Project

General

Profile

Bug #45627

cephadm: frequently getting `1 hosts fail cephadm check`

Added by Sebastian Wagner about 2 months ago. Updated about 1 month ago.

Status:
Resolved
Priority:
Urgent
Category:
cephadm
Target version:
% Done:

0%

Source:
Tags:
Backport:
Regression:
No
Severity:
3 - minor
Reviewed:
Affected Versions:
ceph-qa-suite:
Pull request ID:
Crash signature:

Description

https://lists.ceph.io/hyperkitty/list/ceph-users@ceph.io/thread/ADK3Y2XHTIJ2YV6MFSQX4XPTQ4WP5ETM/

I can access all rdb devices and CephFS. They work. All OSDs in server-1
is up.

    health: HEALTH_WARN
            1 hosts fail cephadm check
            failed to probe daemons or devices

I even restarted server-1. No luck.

I'm on server-1. cephadm complains it cannot access to server-1. In basic
term, server-1 cannot access server-1 (192.168.0.1)

server-1: 192.168.0.1
server-2: 192.168.0.3

$ ssh -F =(ceph cephadm get-ssh-config) -i =(ceph config-key get
mgr/cephadm/ssh_identity_key) root@server-1
> Success.

I think we have to rethink ssh connections. Looks like execnet can't handle being loaded within a long-running daemon.

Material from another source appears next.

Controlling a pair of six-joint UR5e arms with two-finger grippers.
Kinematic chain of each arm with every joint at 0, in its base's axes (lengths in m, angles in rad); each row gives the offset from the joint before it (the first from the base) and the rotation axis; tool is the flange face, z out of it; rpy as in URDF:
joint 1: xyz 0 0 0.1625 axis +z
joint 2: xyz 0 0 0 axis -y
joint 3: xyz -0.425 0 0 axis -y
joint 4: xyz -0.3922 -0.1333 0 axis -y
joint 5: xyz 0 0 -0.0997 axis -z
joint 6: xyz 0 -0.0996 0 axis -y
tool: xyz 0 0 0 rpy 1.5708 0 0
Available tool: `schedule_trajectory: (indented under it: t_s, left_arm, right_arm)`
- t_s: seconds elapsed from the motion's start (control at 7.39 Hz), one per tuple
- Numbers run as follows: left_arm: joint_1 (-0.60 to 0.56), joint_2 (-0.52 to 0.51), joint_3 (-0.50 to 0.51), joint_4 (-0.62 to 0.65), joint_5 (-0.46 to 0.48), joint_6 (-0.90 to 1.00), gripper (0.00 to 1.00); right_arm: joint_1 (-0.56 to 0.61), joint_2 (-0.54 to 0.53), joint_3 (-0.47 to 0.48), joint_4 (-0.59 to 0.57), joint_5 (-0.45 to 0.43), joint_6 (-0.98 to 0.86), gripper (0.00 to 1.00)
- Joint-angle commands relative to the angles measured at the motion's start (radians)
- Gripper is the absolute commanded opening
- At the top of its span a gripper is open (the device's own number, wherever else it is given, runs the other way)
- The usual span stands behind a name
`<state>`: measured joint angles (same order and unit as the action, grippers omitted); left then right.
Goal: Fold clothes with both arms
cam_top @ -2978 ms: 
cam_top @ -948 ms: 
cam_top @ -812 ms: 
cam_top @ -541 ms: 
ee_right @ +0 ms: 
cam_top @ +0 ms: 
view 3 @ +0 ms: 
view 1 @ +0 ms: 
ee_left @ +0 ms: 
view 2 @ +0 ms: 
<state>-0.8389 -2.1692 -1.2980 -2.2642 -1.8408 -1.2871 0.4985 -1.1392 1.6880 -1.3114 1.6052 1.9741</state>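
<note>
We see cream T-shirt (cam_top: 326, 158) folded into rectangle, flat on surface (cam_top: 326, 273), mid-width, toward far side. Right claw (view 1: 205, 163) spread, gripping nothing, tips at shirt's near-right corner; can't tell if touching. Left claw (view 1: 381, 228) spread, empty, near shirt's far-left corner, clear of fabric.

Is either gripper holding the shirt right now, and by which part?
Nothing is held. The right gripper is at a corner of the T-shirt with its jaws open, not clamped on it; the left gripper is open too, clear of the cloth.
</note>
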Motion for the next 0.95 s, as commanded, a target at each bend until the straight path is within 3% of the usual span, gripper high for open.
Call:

This happens (unfortunately) frequently to me. Look for the active mgr
(ceph -s), and go restart the mgr service there (systemctl list-units |grep
mgr then systemctl restart NAMEOFSERVICE). This normally resolves that
error for me.

Related issues

Related to Orchestrator - Bug #45032: cephadm: Not recovering from `OSError: cannot send (already closed?)` Resolved
Related to Orchestrator - Bug #45621: check-host returns terrible unhelpful error message Duplicate
Related to Orchestrator - Bug #45737: Module 'cephadm' has failed: cannot send (already closed?) Duplicate

History

#1 Updated by Sebastian Wagner about 2 months ago

  • Related to Bug #45032: cephadm: Not recovering from `OSError: cannot send (already closed?)` added

#2 Updated by Sebastian Wagner about 2 months ago

  • Description updated (diff)

#3 Updated by Matthew Oliver about 2 months ago

  • Assignee set to Matthew Oliver

I've updated the duplicate bug with:

I've managed to recreate, I have 2 nodes, node1(10.20.92.201) and node2(10.20.92.202).

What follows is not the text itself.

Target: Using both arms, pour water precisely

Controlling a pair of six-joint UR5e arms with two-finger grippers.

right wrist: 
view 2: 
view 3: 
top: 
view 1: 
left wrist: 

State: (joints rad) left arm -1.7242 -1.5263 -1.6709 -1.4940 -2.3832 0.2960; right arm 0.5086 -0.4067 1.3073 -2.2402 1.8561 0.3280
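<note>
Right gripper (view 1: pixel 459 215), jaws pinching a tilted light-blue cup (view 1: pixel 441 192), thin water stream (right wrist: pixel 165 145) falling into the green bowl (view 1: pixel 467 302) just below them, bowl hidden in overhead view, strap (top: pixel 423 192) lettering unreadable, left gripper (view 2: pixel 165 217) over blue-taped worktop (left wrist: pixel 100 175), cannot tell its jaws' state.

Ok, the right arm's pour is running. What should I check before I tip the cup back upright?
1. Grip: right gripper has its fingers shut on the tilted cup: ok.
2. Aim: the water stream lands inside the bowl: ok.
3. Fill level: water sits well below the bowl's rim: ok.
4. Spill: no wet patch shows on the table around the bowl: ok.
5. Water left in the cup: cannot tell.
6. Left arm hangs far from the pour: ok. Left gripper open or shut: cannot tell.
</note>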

Node2 happens to be the current mgr.

So I do a node check:

node2:~ # ceph cephadm check-host node1                                                                                                                                                                                                      
node1 (None) ok

If we look at the connections, we'll look on node1, because we can easily recreate the issue from there:

node1:~ # ss -ntp |grep 10.20.92.202 |grep ssh
ESTAB   0        0               10.20.92.201:22           10.20.92.202:55550    users:(("sshd",pid=3125,fd=4))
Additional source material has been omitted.